WARTAKEPRI.co.id, BATAM – Siswa-siswi SMP Negeri 28 Batam, Kepulauan Riau, kembali diliburkan. Ini dikarenakan sekolah yang terletak di lingkungan perumahan Taman Raya, Batam Kota tersebut terendam air.
Dikarenakan banjir ini sehingga siswa-siswi tidak dapat mengikuti proses belajar dan mengajar seperti teman-teman yang bersekolah ditempat lain, air yang mengenang bukan air hujan saja. Tetapi air yang kali ini menggenangi sekolah bewarna hitam dan tingginya sebetis orang dewasa.
Anak-anak yang diliburkan sejak Rabu (17/1/2018), informasi yang didapat air berasal dari jebolnya dinding tambak ikan milik warga yang ada di sekitar sekolah.
Dengan jebolnya dinding tambak ikan milik air mengalir dan langsung berkumpul di halan SMP 28 yang datarannya lebih rendah. Bahkan parit besar yang ada di depan sekolah tersebut tidak mampu menampung debit air tambak tersebut.
BACA : https://wartakepri.co.id/2018/01/17/bangunan-drainase-roboh-di-botania-1-milik-bina-marga-batam/
Walikota Batam HM Rudi SE MM melalui pesan WA mengaku sudah mengetahui hal tersebut.
Rudi juga mengatakan, saat ini Dinas Binamarga Batam sedang bekerja menyelesaikan permasalahn tersebut.
Namun di lapangan tidak terlihat aktifitas, bahkan alat berat yang biasa diturunkan jika sekolah tersebit banjir saat hujan deras pun tak terlihat.

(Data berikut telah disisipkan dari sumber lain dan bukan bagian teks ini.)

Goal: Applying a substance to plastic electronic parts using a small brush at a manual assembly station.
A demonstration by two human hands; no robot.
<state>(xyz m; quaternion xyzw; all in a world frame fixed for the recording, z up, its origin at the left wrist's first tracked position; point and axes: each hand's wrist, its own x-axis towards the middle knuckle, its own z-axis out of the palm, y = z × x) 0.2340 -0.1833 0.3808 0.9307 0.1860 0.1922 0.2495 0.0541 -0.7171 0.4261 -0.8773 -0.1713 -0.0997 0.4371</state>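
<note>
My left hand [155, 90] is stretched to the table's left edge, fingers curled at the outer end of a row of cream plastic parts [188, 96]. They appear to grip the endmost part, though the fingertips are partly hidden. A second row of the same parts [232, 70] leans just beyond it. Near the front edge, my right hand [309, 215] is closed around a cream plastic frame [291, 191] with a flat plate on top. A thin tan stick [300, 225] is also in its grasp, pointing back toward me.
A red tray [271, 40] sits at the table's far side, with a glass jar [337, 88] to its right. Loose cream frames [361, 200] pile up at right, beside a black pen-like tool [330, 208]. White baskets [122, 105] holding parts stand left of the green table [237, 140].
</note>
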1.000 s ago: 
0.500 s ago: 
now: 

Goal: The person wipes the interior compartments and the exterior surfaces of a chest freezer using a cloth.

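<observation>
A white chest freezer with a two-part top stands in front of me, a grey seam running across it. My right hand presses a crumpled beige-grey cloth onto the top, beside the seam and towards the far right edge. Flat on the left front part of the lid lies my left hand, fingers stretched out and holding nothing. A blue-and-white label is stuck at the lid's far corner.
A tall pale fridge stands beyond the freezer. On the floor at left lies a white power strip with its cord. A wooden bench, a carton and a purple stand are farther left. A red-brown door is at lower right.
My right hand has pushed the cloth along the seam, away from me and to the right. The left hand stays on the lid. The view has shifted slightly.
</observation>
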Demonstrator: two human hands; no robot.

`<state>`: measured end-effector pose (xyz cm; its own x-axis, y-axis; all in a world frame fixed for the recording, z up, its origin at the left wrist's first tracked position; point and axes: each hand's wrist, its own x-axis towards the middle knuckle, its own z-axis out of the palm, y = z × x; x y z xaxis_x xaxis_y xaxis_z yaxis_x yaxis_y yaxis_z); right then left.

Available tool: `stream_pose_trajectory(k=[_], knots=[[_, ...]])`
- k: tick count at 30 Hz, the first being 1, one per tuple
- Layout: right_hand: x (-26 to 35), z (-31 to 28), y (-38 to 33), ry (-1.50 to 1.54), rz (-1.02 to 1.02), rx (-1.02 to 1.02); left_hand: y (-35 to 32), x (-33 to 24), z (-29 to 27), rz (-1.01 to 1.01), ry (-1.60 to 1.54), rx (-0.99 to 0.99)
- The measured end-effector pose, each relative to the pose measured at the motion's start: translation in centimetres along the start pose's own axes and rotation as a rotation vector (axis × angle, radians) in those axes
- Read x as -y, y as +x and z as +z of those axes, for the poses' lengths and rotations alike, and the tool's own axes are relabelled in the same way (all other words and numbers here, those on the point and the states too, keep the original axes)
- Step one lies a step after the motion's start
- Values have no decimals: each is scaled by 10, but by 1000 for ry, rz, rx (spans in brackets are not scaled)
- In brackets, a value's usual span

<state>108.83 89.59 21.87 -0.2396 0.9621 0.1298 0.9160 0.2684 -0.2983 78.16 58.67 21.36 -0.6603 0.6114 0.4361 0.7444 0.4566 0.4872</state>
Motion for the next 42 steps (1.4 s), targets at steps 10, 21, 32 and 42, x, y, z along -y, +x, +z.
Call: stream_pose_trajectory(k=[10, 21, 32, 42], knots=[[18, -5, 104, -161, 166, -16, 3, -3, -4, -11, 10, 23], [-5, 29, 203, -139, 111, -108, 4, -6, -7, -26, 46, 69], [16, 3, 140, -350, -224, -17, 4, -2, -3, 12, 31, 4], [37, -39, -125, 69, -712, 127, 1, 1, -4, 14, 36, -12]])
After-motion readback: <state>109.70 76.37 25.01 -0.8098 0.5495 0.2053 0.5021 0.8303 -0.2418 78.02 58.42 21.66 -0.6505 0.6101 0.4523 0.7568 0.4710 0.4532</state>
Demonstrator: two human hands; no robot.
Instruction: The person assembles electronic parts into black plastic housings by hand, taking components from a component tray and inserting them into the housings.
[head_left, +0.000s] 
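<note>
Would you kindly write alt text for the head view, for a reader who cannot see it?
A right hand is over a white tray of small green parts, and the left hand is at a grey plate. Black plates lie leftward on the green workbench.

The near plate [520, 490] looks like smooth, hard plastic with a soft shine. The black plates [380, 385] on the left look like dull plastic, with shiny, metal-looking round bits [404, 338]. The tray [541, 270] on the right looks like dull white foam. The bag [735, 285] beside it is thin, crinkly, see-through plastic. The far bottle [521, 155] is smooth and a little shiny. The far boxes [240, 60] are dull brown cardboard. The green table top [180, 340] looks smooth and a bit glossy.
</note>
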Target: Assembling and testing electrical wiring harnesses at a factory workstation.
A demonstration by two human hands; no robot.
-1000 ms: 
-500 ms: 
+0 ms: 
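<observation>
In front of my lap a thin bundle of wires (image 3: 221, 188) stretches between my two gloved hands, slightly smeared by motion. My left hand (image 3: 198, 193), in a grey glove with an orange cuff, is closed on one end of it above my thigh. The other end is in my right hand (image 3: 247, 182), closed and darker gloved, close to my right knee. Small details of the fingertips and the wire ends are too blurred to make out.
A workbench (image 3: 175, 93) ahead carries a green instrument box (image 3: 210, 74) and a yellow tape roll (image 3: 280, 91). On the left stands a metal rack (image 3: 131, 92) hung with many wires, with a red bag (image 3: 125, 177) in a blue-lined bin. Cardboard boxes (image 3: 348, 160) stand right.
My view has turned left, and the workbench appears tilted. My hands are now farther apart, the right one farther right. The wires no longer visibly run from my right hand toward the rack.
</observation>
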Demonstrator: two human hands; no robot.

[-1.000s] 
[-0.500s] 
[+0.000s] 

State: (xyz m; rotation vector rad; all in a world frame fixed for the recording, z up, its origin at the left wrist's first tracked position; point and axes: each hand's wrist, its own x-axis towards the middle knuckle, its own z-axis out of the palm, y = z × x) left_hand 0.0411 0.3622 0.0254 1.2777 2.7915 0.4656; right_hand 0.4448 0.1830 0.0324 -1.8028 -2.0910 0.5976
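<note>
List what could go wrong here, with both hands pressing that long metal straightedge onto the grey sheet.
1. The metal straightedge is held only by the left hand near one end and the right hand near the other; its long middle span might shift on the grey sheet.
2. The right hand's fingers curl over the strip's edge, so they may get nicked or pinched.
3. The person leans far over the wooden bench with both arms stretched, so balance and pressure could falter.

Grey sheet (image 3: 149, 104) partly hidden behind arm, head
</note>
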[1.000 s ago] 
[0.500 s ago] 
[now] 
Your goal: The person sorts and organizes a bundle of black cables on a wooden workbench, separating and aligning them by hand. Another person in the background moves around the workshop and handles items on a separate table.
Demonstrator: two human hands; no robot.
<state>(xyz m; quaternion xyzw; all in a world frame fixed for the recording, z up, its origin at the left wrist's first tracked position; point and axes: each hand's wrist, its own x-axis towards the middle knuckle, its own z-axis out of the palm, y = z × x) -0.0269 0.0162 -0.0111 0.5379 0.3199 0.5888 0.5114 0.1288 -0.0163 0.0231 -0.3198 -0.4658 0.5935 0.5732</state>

Sebagai catatan, SMP Negeri 28 yang dibangun sejak 2007 silam itu, memang sudah menjadi langganan banjir jika hujan deras mengguyur kota Batam.
Rencana dari pemerintah, permukaan sekolah ini akan ditinggikan pada tahun 2018 ini, untuk sementara proses belajar mengajar akan dialihkan ke sekolah lain.
Hari ini, anak-anak hanya bisa tertunduk lesu jalan pulang ke rumahnya masing-masing.